PROBLEM TO WORK ON »
Copy exactly the stretch of data below from the line with "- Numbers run" through the line with "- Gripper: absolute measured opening", including both of those lines.

☆ ☆ ☆ ☆

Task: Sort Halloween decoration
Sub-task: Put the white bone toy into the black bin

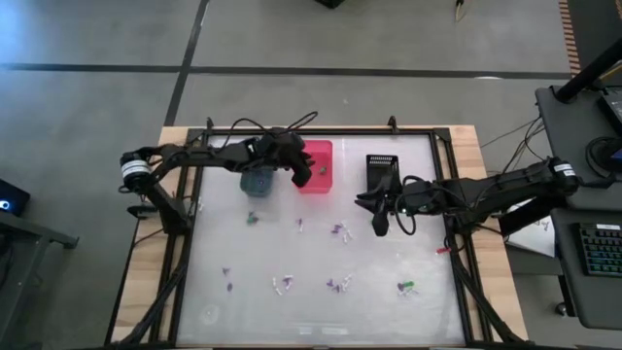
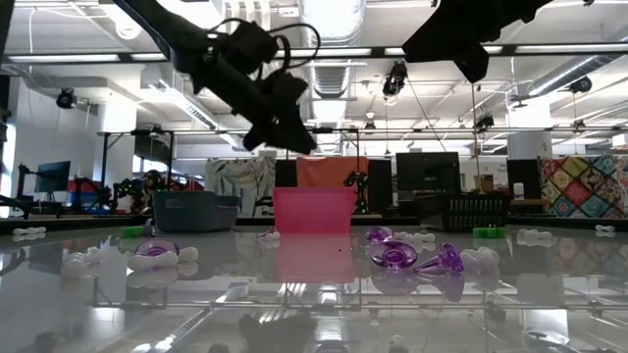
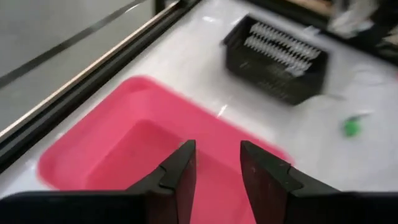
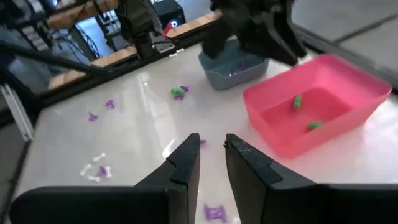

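Note:
The Halloween decoration lies scattered on the white table as tiny purple, green and white trinkets, such as a purple one (image 1: 338,230), a white one (image 1: 282,285) and a green one (image 1: 406,287). Two green trinkets (image 4: 297,101) lie in the pink bin (image 1: 316,156). Purple ones (image 4: 233,68) lie in the blue-grey bin (image 1: 258,182). My left gripper (image 3: 214,149) hangs open and empty above the pink bin (image 3: 124,143). My right gripper (image 4: 211,140) is open and empty above the table, in front of the black bin (image 1: 381,170), with a purple trinket (image 4: 214,213) just beneath it.
The three bins stand in a row near the table's far edge. A dark frame (image 1: 185,243) borders the white table. In the low view, purple and white trinkets (image 2: 392,257) lie near the camera. A keyboard (image 1: 601,248) sits on a stand to the right.

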### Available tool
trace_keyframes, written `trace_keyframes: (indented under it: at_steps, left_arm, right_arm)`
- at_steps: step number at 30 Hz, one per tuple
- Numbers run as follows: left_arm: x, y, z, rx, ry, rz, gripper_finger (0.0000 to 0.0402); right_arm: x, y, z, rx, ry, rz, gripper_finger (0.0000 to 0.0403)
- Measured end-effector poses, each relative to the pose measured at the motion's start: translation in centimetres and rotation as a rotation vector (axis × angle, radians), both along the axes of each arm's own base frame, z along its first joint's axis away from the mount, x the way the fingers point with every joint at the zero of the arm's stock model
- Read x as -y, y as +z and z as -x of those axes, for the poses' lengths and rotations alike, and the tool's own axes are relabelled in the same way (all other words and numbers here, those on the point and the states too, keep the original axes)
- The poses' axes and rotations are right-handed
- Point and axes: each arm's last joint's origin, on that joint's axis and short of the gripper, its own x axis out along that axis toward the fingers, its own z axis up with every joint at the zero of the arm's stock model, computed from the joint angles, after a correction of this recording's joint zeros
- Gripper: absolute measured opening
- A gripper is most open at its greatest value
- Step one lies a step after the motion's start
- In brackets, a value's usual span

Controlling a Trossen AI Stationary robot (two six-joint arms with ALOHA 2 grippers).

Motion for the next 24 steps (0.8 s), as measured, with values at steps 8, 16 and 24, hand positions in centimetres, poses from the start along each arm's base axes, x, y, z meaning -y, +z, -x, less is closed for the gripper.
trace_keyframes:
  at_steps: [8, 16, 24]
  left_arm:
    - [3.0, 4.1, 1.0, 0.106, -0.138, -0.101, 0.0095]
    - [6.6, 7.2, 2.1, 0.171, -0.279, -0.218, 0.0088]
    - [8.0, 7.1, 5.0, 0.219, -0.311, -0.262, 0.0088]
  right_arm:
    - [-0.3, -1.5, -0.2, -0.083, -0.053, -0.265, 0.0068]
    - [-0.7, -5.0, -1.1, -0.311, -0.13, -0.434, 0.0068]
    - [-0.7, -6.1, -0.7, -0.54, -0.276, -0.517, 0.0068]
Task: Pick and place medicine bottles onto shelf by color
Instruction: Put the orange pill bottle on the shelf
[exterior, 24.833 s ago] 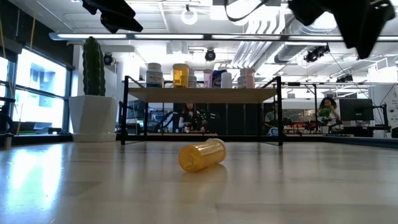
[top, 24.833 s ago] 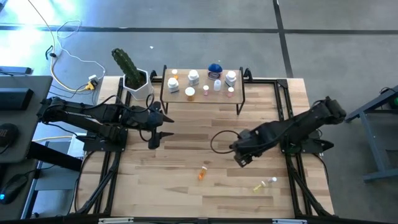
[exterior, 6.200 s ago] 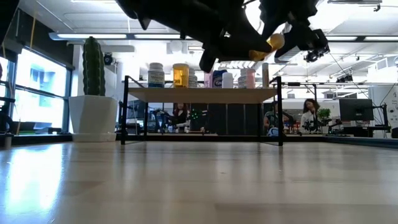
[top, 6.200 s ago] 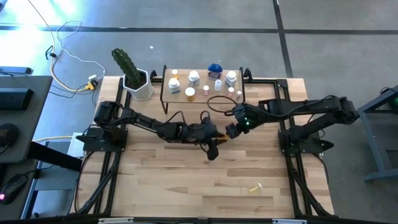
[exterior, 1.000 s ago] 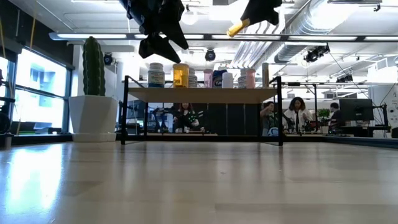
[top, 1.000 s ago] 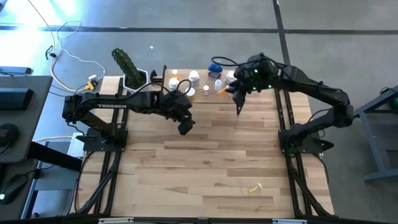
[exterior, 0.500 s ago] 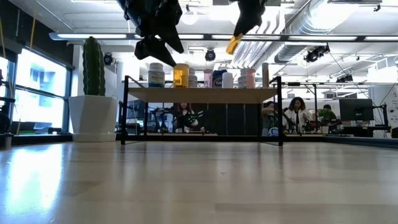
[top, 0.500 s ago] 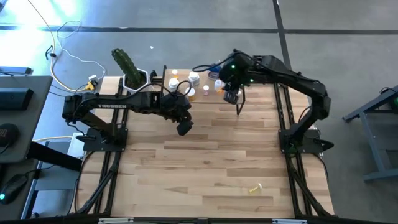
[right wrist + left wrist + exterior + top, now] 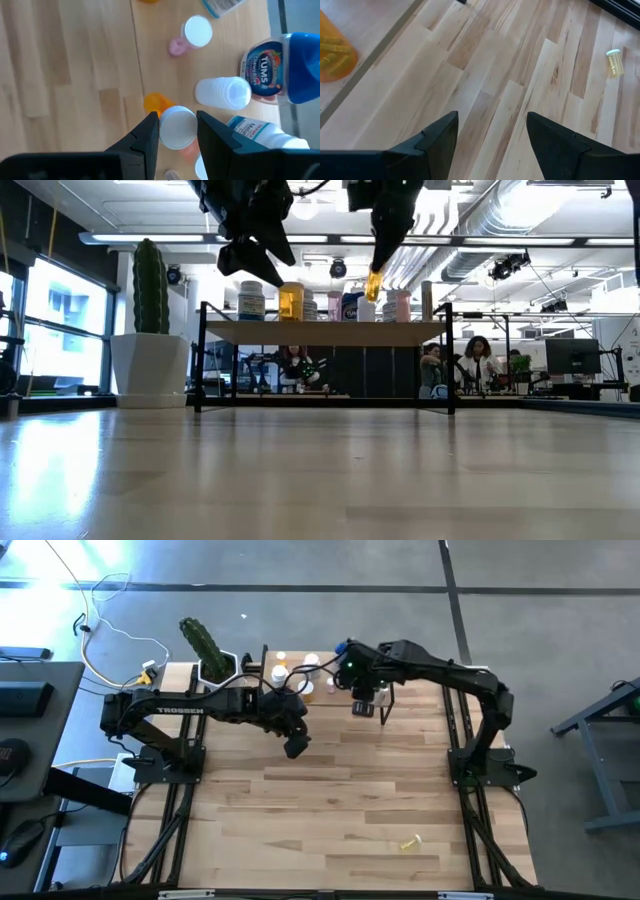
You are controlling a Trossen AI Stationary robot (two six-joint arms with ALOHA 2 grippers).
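Note:
My right gripper (image 9: 384, 242) (image 9: 362, 706) hangs over the shelf (image 9: 330, 332) (image 9: 325, 698), shut on an orange medicine bottle (image 9: 373, 284) with a white cap (image 9: 175, 127). Several other medicine bottles stand on the shelf top, among them a blue one (image 9: 285, 57), a white one (image 9: 222, 92) and a pink one (image 9: 192, 35). My left gripper (image 9: 295, 747) (image 9: 490, 135) is open in the air just in front of the shelf's left half, with nothing between its fingers. A yellowish bottle (image 9: 410, 840) (image 9: 615, 62) lies on its side near the table's front right. My right gripper pinches the orange bottle at its white-capped end (image 9: 162, 131) between its two fingers. The fingers come from above, pointing steeply down. The bottle hangs below them nearly upright, cap up, its orange body (image 9: 157, 102) clear of the shelf top.
A white pot with a cactus (image 9: 215, 665) (image 9: 150, 330) stands left of the shelf. An orange bottle (image 9: 332, 55) stands near the shelf's front edge by my left gripper. The wide tabletop (image 9: 330, 800) lies in front of the shelf. People sit in the room behind.
My right gripper has carried the orange bottle toward the table's left along the shelf and downward, tipping to point more steeply down. The bottle, slanted before, now hangs nearly upright and lower, close above the shelf top.

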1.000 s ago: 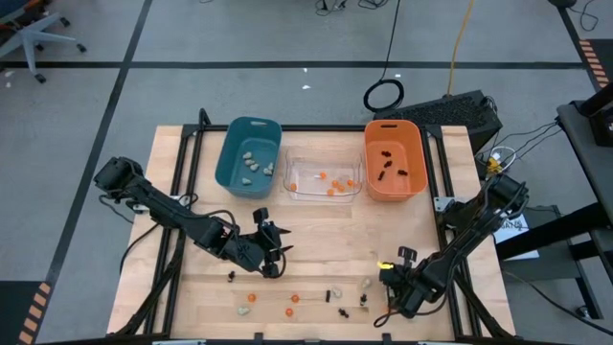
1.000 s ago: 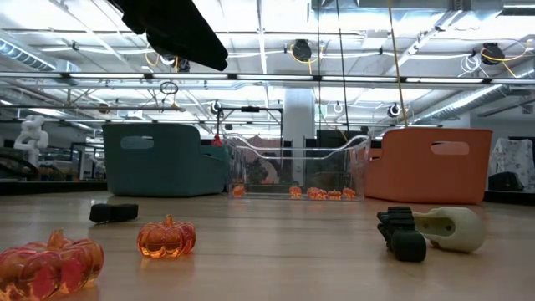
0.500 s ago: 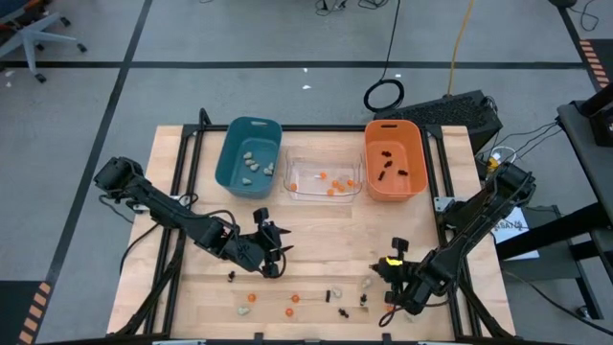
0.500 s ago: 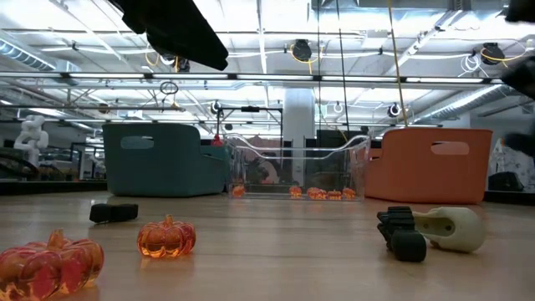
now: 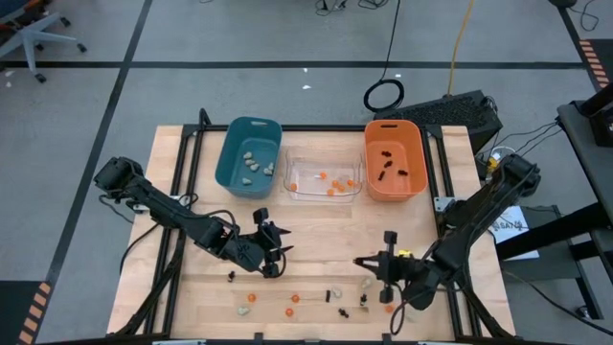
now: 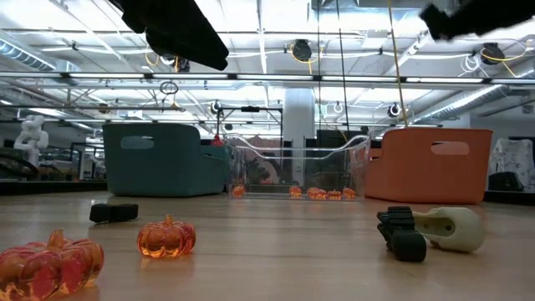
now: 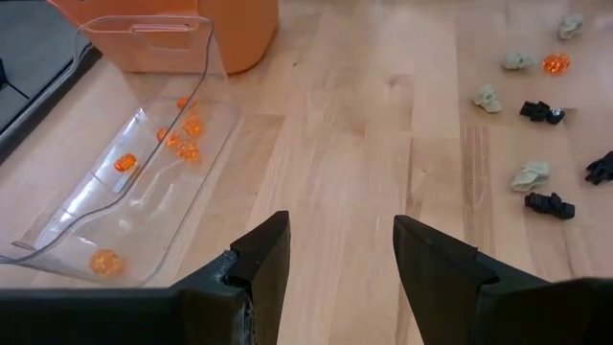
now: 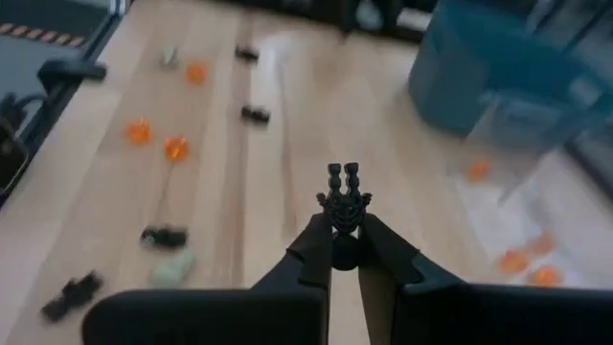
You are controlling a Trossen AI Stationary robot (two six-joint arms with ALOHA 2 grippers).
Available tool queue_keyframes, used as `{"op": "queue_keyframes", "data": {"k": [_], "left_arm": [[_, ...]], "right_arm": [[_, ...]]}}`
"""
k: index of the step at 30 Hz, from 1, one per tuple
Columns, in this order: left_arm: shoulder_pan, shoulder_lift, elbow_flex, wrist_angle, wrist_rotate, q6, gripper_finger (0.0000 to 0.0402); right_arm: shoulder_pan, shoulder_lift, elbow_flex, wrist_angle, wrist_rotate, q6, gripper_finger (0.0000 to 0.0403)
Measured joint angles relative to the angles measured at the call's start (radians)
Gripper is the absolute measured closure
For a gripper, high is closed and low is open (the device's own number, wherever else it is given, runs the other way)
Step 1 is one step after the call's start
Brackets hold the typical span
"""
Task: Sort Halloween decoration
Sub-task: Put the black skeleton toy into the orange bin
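Small orange pumpkins (image 5: 294,298), black spidery pieces (image 5: 332,294) and pale lumps (image 5: 367,284) lie loose near the table's front edge. My right gripper (image 8: 344,241) hangs above the front right part of the table, shut on a black spidery trinket (image 8: 344,199). In the high view this gripper (image 5: 369,263) points toward the table's left. My left gripper (image 7: 340,259) waits open over the left middle of the table (image 5: 278,253), nothing between its fingers. The teal bin (image 5: 248,155) holds pale lumps, the clear bin (image 5: 323,177) orange ones, the orange bin (image 5: 394,159) black ones. My right gripper pinches the black spidery trinket by its lower end (image 8: 344,228) between the tips of its two fingers. The rest of the trinket sticks out past the fingertips. The fingers slant a little below level, pointing toward the table's left. The trinket is lifted clear of the table.
The three bins stand in a row along the far edge. In the low view, two orange pumpkins (image 6: 166,238), a black piece (image 6: 114,212) and a pale lump (image 6: 451,227) beside another black piece (image 6: 401,232) lie close to the front edge. Bare wood lies between bins and trinkets.
My right gripper, shut, has risen from the table's front right and swung toward the table's left and middle. It has tipped from pointing down to nearly level and rolled, carrying the black trinket clear of the table. My left arm has kept still.
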Motion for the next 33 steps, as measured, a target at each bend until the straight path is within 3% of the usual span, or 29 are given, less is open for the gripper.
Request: {"op": "queue_keyframes", "data": {"k": [7, 13, 22, 27, 33], "left_arm": [[0.002, 0.000, 0.000, 0.001, 0.000, 0.001, 0.0217], [0.003, 0.000, 0.000, 0.000, -0.002, 0.031, 0.0217], [0.001, 0.000, 0.000, -0.002, -0.005, 0.034, 0.0217], [0.001, 0.000, 0.000, -0.002, -0.005, 0.034, 0.0217], [-0.006, 0.000, 0.000, -0.006, -0.005, 0.034, 0.0217]], "right_arm": [[-0.015, -0.010, 0.000, 0.196, 0.256, -0.268, 0.0392], [-0.075, 0.027, 0.001, 0.331, 0.254, -0.315, 0.0392], [-0.219, 0.064, 0.002, 0.601, -0.141, -0.538, 0.0392], [-0.281, 0.065, -0.011, 0.640, -0.284, -0.532, 0.0392], [-0.305, 0.065, -0.158, 0.969, -0.326, -0.570, 0.0392]]}}
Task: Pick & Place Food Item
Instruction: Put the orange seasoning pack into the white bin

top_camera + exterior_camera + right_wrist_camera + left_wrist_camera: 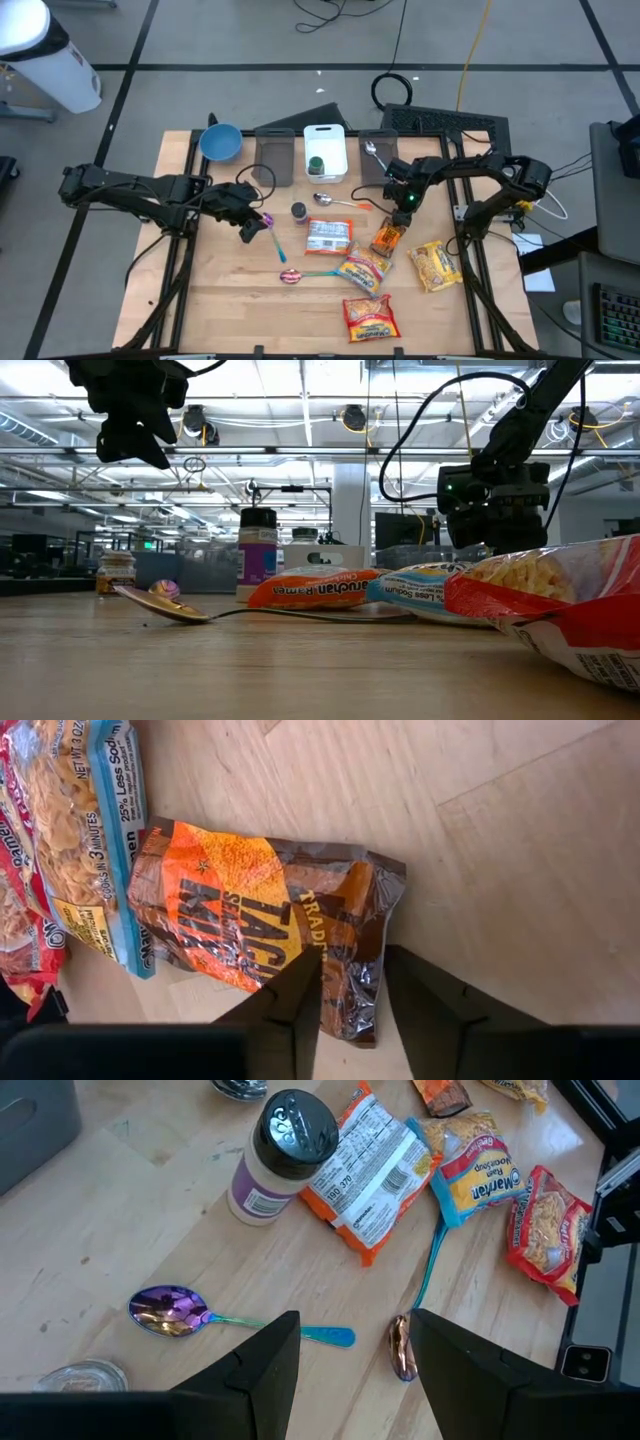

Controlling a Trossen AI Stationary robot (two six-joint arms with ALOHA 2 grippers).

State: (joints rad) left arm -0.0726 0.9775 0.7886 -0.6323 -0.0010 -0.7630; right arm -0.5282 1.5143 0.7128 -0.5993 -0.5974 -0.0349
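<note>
A wooden table (230, 290) is seen from above, with food packets scattered across its centre and right.

The right gripper (352, 982) is positioned over an orange and brown snack packet (255, 920), which lies flat just right of the table's centre, at about four o'clock from the gripper's wrist in the high view. The dark fingers (290, 995) are set either side of the packet's crinkled end; whether the foil is actually pinched cannot be told.

At the packet's seven o'clock a blue ramen packet (362, 270) is found, with a red ramen packet (370, 318) beyond it. A yellow packet (434, 266) lies at four o'clock.

The left gripper (350, 1355) is held above the table's left, fingers spread with nothing between them. Below it a purple spoon (170, 1310) and a spice jar (280, 1150) are seen.
</note>
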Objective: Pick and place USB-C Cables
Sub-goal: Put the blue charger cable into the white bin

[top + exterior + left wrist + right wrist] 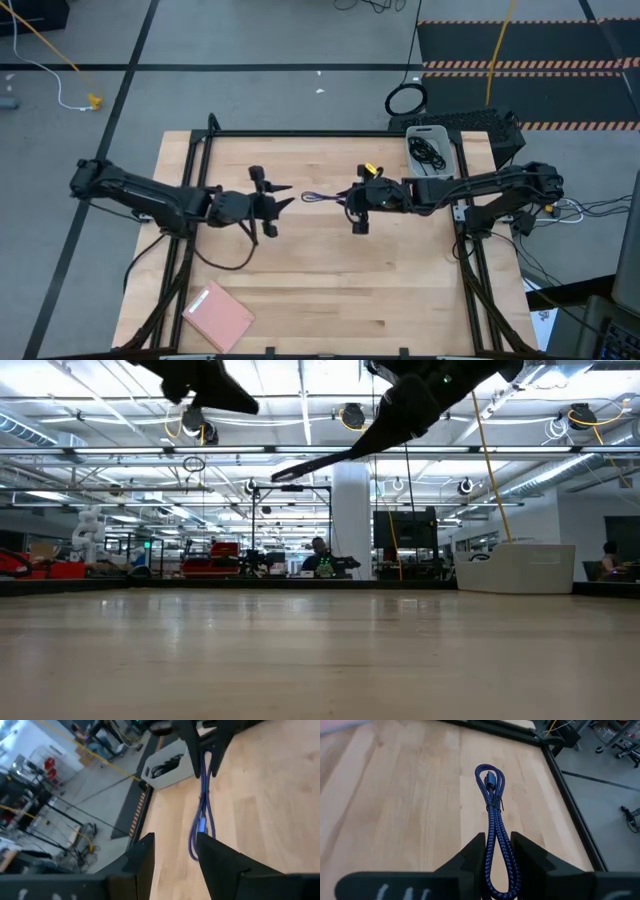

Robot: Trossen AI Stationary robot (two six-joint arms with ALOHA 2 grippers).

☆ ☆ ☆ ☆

ANSWER TO THE EXERCISE »
- Numbers run as follows: left_arm: x, y, z, rx, ry, rz, gripper_finger (0.0000 to 0.0402); right_arm: x, y, z, rx, ry, rz, gripper_finger (0.0000 to 0.0403)
- Measured end-effector poses, each relative to the pose measured at the motion's start: translation in centimetres and rotation as a rotation vector (axis × angle, radians), both along the axes of each arm's own base frame, z along its first joint's axis away from the mount, x the way the fingers point with every joint at the zero of the arm's stock model
- Read x as -y, y as +z and z as -x of those axes, for the poses' lengths and rotations alike, and the tool's own axes are relabelled in the same way (all other words and numbers here, those on the point and the states too, keep the original axes)
- The poses' axes and rotations are right-handed
- Point and axes: each arm's last joint's origin, on that joint's axis and short of the gripper, its own x axis out along that axis toward the fingers, its own z axis up with every joint at the zero of the arm's stock model, computed from the joint angles, after a correction of this recording's joint zeros
- Gripper: absolute measured opening

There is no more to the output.